I live in Denmark (in Scandinavia in Europe). My mom has just moved to the US and is going to buy a new car, so I am watching closely as she and her new husband look at all the brands and choose one.
I now drive my mom's former car, a 1.3 liter 86 hp Toyota Yaris that does 39 mpg combined. We're talking about an 8 year old car. One of the topseller cars today, the Toyota Aygo, does 52 mpg. These cars make even the American hybrids seem like gas guzzlers. I heard on the radio that the national average for all private vehicles is about 28 mpg combined here.
Considering this information, I take a look at fueleconomy.gov and nearly have a heart attack. There's only 2 vehicles for sale that have better mileage than my prehistoric Yaris, and those are expensive hybrids.
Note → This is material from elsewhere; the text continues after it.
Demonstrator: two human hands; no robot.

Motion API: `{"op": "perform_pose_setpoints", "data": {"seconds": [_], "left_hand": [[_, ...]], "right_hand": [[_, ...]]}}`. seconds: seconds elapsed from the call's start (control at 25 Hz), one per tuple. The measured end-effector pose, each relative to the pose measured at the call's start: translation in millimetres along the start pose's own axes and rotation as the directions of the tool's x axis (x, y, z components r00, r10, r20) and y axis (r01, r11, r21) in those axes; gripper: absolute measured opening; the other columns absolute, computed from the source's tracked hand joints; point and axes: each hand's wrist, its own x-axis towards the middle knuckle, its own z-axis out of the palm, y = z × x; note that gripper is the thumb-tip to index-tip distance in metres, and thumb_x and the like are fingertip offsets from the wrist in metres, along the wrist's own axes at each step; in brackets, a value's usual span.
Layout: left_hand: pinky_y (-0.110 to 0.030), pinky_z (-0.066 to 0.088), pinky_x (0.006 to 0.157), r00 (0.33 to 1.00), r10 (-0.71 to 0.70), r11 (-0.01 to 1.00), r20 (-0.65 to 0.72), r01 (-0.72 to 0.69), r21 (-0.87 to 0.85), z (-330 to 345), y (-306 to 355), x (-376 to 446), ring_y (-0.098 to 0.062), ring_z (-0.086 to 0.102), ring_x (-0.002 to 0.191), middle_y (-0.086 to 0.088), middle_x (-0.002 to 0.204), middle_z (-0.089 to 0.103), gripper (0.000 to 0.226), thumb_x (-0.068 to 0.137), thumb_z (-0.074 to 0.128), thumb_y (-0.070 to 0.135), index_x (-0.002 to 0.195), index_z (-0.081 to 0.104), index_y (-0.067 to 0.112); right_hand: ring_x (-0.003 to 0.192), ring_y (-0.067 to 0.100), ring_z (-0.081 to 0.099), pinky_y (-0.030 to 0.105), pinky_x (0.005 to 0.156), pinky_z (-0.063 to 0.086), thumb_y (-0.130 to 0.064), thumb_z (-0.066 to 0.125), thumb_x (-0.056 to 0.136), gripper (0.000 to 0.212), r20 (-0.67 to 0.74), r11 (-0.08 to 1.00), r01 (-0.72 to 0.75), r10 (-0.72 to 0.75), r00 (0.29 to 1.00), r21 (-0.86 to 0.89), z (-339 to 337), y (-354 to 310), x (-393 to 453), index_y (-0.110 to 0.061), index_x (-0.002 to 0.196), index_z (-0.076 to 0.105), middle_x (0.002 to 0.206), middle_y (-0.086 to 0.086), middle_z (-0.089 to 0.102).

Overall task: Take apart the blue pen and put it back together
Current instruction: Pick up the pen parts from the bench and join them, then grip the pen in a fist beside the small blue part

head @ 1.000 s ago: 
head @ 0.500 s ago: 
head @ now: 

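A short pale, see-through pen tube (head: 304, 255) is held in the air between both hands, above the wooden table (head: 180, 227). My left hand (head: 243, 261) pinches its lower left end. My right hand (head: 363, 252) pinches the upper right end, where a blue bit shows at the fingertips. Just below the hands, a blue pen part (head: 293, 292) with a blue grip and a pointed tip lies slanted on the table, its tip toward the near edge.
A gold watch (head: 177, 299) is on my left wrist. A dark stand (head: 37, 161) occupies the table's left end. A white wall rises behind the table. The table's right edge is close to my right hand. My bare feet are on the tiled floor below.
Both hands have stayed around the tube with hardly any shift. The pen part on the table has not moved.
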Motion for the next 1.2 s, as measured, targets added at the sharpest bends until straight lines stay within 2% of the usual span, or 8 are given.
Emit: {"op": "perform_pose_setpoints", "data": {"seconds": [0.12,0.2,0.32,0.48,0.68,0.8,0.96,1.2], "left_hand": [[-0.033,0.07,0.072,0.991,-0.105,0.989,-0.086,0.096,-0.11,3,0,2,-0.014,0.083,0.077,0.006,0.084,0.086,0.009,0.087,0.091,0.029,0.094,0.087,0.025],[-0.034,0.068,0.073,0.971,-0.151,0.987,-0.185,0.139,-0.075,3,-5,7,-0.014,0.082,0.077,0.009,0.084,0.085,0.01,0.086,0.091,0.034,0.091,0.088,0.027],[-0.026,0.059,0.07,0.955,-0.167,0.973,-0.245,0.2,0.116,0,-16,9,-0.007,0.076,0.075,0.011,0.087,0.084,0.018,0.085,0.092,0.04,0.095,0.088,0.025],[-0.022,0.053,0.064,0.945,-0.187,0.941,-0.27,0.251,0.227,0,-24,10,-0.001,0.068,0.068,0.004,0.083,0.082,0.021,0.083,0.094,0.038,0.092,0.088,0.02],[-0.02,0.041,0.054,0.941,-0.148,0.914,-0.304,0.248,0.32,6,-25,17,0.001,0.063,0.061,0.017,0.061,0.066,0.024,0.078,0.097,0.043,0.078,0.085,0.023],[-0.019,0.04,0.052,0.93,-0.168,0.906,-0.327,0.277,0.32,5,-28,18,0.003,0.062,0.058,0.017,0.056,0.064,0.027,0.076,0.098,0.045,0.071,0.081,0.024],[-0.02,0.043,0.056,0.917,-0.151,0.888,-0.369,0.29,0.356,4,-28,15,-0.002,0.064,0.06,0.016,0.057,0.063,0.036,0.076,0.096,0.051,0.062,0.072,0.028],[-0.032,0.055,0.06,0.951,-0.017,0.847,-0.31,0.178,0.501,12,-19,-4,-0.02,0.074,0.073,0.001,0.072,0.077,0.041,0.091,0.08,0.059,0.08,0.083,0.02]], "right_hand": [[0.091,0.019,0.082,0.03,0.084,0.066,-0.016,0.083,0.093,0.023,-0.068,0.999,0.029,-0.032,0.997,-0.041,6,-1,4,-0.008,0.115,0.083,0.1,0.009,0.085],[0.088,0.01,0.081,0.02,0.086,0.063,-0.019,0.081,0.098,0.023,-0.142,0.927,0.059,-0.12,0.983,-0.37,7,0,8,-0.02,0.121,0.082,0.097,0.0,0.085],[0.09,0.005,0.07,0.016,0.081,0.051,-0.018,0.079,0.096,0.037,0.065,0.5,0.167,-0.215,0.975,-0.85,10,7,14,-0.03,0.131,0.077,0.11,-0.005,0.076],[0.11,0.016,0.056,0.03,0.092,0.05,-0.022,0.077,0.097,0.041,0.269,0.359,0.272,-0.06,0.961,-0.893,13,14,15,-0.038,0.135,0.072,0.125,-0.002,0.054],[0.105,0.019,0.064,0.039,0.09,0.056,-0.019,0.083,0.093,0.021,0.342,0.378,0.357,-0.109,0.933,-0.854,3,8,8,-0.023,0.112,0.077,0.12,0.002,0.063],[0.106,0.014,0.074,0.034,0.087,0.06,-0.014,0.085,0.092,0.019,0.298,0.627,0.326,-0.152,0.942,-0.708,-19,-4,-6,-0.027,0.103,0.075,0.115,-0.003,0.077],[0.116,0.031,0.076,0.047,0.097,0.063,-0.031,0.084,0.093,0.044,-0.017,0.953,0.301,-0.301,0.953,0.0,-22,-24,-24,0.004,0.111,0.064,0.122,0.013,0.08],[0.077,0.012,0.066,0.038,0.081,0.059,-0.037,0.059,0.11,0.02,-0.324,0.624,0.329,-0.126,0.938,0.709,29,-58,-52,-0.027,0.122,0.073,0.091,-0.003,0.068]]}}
Thus, it is inevitable that my mom will have to get a gas-guzzing vehicle compared to what she is used to.
In Denmark, a typical Corolla has a 1.4 engine, and they don't come bigger than 1.6. In the US, the smallest Corolla engine size is 1.8.
In Denmark, the smallest Mazda available is a 2 that does 43,5 mpg combined. In the US, the smallest Mazda - well - isn't small at all and does only 27 mpg, unless you want to shell out for a hybrid, in which case the Tribute will do a stunning 32 mpg.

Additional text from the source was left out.